• Brief: Of the lines in the data below, write out exactly those from the one holding "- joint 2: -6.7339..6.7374" through the one holding "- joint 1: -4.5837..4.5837", both included.

• Information provided:

════════════════

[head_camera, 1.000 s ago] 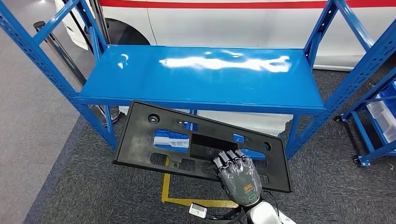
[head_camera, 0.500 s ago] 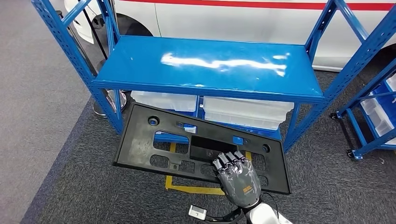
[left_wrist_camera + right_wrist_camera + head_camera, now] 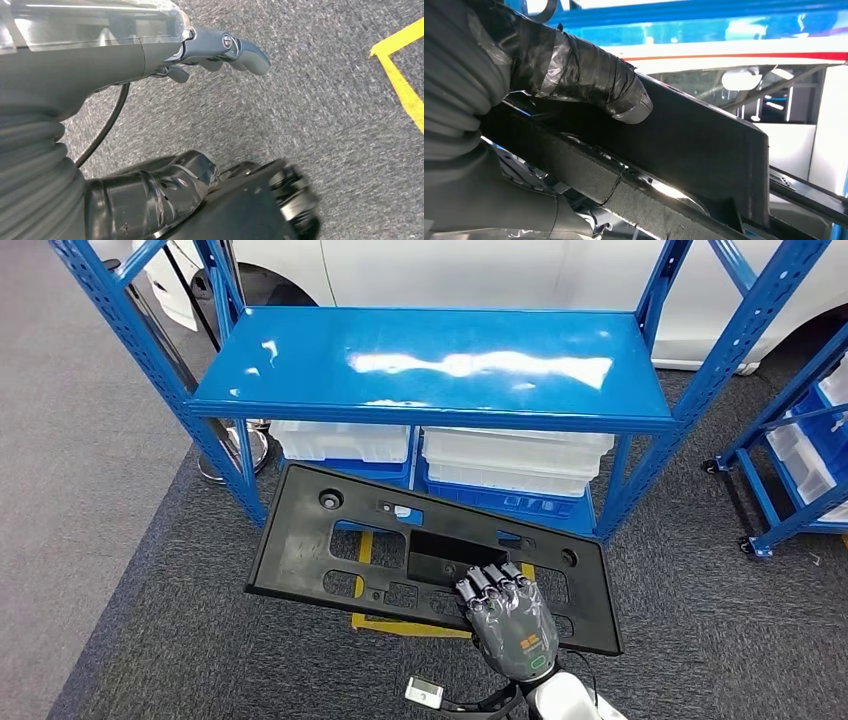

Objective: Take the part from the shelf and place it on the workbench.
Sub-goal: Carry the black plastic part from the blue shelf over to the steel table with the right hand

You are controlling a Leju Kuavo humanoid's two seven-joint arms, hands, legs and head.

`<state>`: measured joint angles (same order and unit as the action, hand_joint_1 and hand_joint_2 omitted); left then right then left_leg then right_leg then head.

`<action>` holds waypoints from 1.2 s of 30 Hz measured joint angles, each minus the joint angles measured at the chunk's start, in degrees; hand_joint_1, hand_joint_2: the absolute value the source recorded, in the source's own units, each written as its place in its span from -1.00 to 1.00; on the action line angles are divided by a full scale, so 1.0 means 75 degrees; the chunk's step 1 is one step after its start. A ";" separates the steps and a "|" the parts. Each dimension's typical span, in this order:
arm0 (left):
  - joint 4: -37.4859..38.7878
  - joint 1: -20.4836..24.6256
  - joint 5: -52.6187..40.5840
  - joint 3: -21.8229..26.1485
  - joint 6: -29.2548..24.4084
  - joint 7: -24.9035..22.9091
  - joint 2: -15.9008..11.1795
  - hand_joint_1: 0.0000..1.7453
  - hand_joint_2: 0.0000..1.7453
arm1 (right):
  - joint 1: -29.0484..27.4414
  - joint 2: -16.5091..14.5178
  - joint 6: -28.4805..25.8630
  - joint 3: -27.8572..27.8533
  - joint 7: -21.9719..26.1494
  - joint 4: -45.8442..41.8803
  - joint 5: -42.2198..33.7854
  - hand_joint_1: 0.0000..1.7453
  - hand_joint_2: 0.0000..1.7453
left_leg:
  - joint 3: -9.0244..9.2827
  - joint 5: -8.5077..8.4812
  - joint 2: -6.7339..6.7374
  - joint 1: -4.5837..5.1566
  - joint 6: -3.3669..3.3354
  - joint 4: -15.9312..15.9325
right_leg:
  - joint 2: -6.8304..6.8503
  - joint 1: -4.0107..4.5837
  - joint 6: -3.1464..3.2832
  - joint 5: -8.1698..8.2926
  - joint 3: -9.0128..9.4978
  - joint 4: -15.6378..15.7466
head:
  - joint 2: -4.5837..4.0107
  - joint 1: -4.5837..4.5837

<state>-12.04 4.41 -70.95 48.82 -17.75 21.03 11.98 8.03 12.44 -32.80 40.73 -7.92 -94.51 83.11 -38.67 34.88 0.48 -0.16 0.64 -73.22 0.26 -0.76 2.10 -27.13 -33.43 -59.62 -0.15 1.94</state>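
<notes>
Blue steel shelf (image 3: 430, 365) stands at twelve o'clock over white bins (image 3: 515, 462). Below it, clear of the shelf, the black plastic part (image 3: 300, 545) hangs above grey carpet, gripped at its five o'clock edge by the right hand (image 3: 512, 625), thumb underneath. The left hand (image 3: 220, 50) hangs loosely curled, holding nothing.

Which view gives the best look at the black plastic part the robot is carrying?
The head view: the whole black part shows, cutouts included, with the right hand gripping its near edge in front of the blue shelf. The right wrist view catches just one dark edge up close. The left wrist view looks at carpet.
</notes>
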 joint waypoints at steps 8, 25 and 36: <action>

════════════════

• Task answer:
  - joint 2: -6.7339..6.7374
  - joint 1: -4.5837..5.1566
  - joint 6: -3.3669..3.3354
  - joint 4: -15.9312..15.9325
right_leg:
  - joint 2: -6.8304..6.8503
  - joint 1: -4.0107..4.5837
  - joint 6: -3.1464..3.2832
  - joint 5: -8.1698..8.2926
  - joint 3: -9.0128..9.4978
  - joint 4: -15.6378..15.7466
head:
  - joint 2: -4.5837..4.0107
  - joint 1: -4.5837..4.5837

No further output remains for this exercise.